> _What to work on_:
Copy every line below precisely, leaving nothing out.

··········

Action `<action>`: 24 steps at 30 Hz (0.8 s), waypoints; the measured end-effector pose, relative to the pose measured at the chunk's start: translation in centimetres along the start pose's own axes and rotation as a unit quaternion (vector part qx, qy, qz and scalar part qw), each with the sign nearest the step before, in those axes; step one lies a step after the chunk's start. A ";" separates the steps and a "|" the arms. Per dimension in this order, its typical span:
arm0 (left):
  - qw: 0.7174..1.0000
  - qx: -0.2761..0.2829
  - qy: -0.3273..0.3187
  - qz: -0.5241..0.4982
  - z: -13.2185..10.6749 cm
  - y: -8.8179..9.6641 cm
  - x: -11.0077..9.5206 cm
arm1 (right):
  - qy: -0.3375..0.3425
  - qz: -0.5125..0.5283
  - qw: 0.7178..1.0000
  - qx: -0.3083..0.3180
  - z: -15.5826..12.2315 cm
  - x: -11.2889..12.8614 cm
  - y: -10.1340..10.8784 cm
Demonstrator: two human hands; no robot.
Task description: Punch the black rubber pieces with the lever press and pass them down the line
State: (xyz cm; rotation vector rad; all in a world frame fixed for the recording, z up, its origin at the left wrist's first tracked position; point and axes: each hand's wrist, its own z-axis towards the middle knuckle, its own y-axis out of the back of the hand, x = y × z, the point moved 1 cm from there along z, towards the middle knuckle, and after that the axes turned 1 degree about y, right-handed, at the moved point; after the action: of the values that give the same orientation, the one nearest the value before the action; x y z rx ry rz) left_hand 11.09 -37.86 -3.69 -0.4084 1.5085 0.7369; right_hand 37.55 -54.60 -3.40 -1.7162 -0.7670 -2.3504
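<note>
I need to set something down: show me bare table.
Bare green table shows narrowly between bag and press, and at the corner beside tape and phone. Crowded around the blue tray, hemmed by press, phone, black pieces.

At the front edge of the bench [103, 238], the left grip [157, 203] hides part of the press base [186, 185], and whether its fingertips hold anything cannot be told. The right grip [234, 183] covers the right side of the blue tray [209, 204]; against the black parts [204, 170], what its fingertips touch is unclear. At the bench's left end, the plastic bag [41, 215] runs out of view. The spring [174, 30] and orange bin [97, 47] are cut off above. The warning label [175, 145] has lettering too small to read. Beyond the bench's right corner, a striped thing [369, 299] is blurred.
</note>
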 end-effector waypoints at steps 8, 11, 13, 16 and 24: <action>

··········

> _Output_:
Action `<action>`: 24 steps at 30 Hz (0.8 s), waypoints; the measured end-effector pose, relative to the pose measured at the chunk's start: translation in centimetres along the start pose's own axes and rotation as a unit quaternion (vector part qx, qy, qz and scalar part qw), each with the sign nearest the step before, in those axes; step one lies a step after the chunk's start. A ";" separates the steps and a "|" the arms. Per dimension in this order, its typical span:
arm0 (left):
  - qw: 0.7174..1.0000
  - qx: -0.2761..0.2829
  - qy: -0.3273..0.3187
  - qz: -0.5241..0.4982
  - z: -13.2185..10.6749 cm
  - y: -8.8179..9.6641 cm
  - x: -11.0077..9.5206 cm
arm1 (right):
  - qy: -0.3375..0.3425
  - qz: -0.5125..0.5283
  - qw: 0.7178..1.0000
  - qx: -0.3083..0.3180
  - z: -15.5826..12.2315 cm
  - x: -11.2889..12.8614 cm
  - y: -10.1340..10.8784 cm
Demonstrator: two human hands; no robot.
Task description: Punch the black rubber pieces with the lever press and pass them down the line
State: (xyz cm; rotation vector rad; all in a world frame fixed for the recording, z up, its origin at the left wrist's first tracked position; point and axes: each hand's wrist, its own z-axis towards the middle knuckle, its own y-axis out of the back of the hand, x = y × z, the point moved 1 cm from there along z, towards the middle knuckle, and after that the axes turned 1 degree about y, right-handed, at the moved point; after the action: of the values that give the same orientation, the one nearest the value before the action; x y z rx ry rz) left_hand 11.09 -37.86 -3.69 -0.4084 1.5085 0.7369; right_hand 37.55 -54.60 -3.40 -1.7162 -0.7670 -2.3504
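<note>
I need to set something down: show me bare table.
Bare green table shows narrowly between bag and press, and at the corner beside tape and phone. Crowded around the blue tray, hemmed by press, phone, black pieces.

At the front edge of the bench [103, 238], the left grip [157, 203] hides part of the press base [186, 185], and whether its fingertips hold anything cannot be told. The right grip [234, 183] covers the right side of the blue tray [209, 204]; against the black parts [204, 170], what its fingertips touch is unclear. At the bench's left end, the plastic bag [41, 215] runs out of view. The spring [174, 30] and orange bin [97, 47] are cut off above. The warning label [175, 145] has lettering too small to read. Beyond the bench's right corner, a striped thing [369, 299] is blurred.
</note>
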 end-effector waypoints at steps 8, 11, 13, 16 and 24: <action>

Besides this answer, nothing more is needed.